The payload section's primary function is to support payloads and the front fin assembly. It is consists of a frame formed by a series of bulkheads connected by a stringers. The removable front fins are mounted on axles that are supported by bearings on one of the bulkheads. The payload frame is attached to the rear section of the payload portion of the fuselage by four bolts through the fuselage tube and payload section frame. It is secured from rearward movement by a rear payload bulkhead. The frame is attached to the nose section (fuselage tube forward of the front fin attachment and nose cone) by two bolts through the fuselage tube and payload section frame. Additional cross braces and mounting brackets are attached to the payload frame as needed by the specific payload.

The payload section is assembled by first attaching the front fins to the front fin axles mounted in the payload frame. The payload frame is then attached to the rear section of the payload fuselage section via bolts. Finally, the front section of the payload fuselage section is attached to the payload frame via bolts.

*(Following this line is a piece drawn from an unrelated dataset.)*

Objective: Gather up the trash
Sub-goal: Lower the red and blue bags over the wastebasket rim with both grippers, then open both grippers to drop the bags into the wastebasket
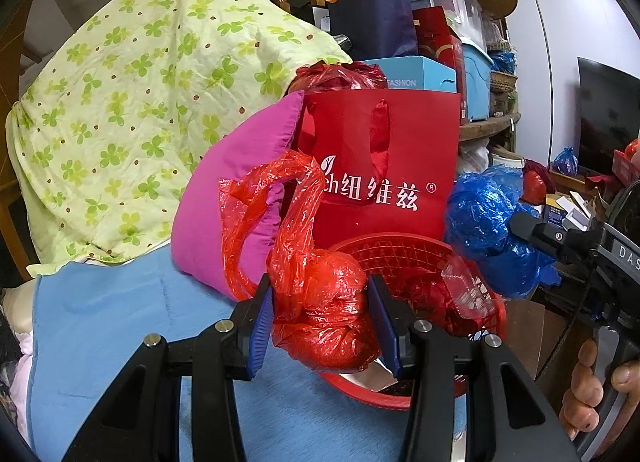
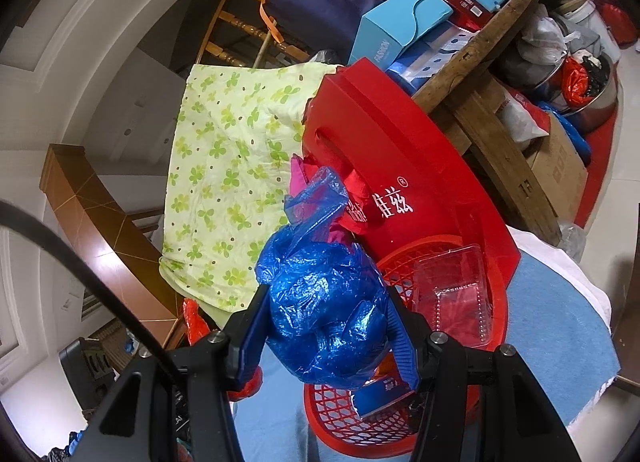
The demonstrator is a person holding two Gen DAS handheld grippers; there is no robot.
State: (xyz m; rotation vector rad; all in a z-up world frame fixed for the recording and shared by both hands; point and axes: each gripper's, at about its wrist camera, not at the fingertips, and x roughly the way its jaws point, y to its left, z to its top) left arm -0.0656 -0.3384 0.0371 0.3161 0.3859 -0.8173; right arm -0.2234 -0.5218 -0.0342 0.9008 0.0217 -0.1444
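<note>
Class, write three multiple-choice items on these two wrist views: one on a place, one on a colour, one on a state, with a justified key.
1. Where does the clear plastic clamshell box lie?
A. on the green clover quilt
B. in the red mesh basket
C. on the wooden shelf

2. What colour is the crumpled plastic bag in the right gripper?
A. blue
B. pink
C. green

3. How does the left gripper stand?
A. wide open and empty
B. out of view
C. shut on a red plastic bag

Key:
1 B, the box rests inside the basket's lattice.
2 A, blue film bulges between the pads.
3 C, both pads press the red bundle's sides.
</note>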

There are two major loading forces exerted on the payload section. During boost, the downward force due to acceleration, puts a significant load on the payload section proportional to the weight of the payload (approximately 1lb maximum). This load is born by the payload frame and the payload fuselage tube through its attachment to the payload frame and the rear payload bulkhead. During parachute deployment, the payload section must withstand forces in the opposite direction. These are born through the shock chord mount through the fuselage tube to the payload frame through its attachment screws. Aerodynamic loading forces resulting from the front fins also act on the payload section through the front fin axles and axle bearings to the mounting bulkhead. These forces are assumed to be minor compared to other forces acting on the payload section and will be supported by the mounting bulkhead and the payload frame.

Guidance Section (future)

Two types of inertial guidance are being investigated for future incorporation into the Sidewinder. The first is a strap-down guidance system based on R/C heliocopter components. The second is a mechanical system based on gyroscopic precession. In both cases, the purpose of the guidance system is to keep the rocket flying in the direction of original launching to counteract heading changes resulting from wind. The system may also provide the basis for a backup parachute deployment system by using it to detect excessive attitude changes, such as those that occur during apogee.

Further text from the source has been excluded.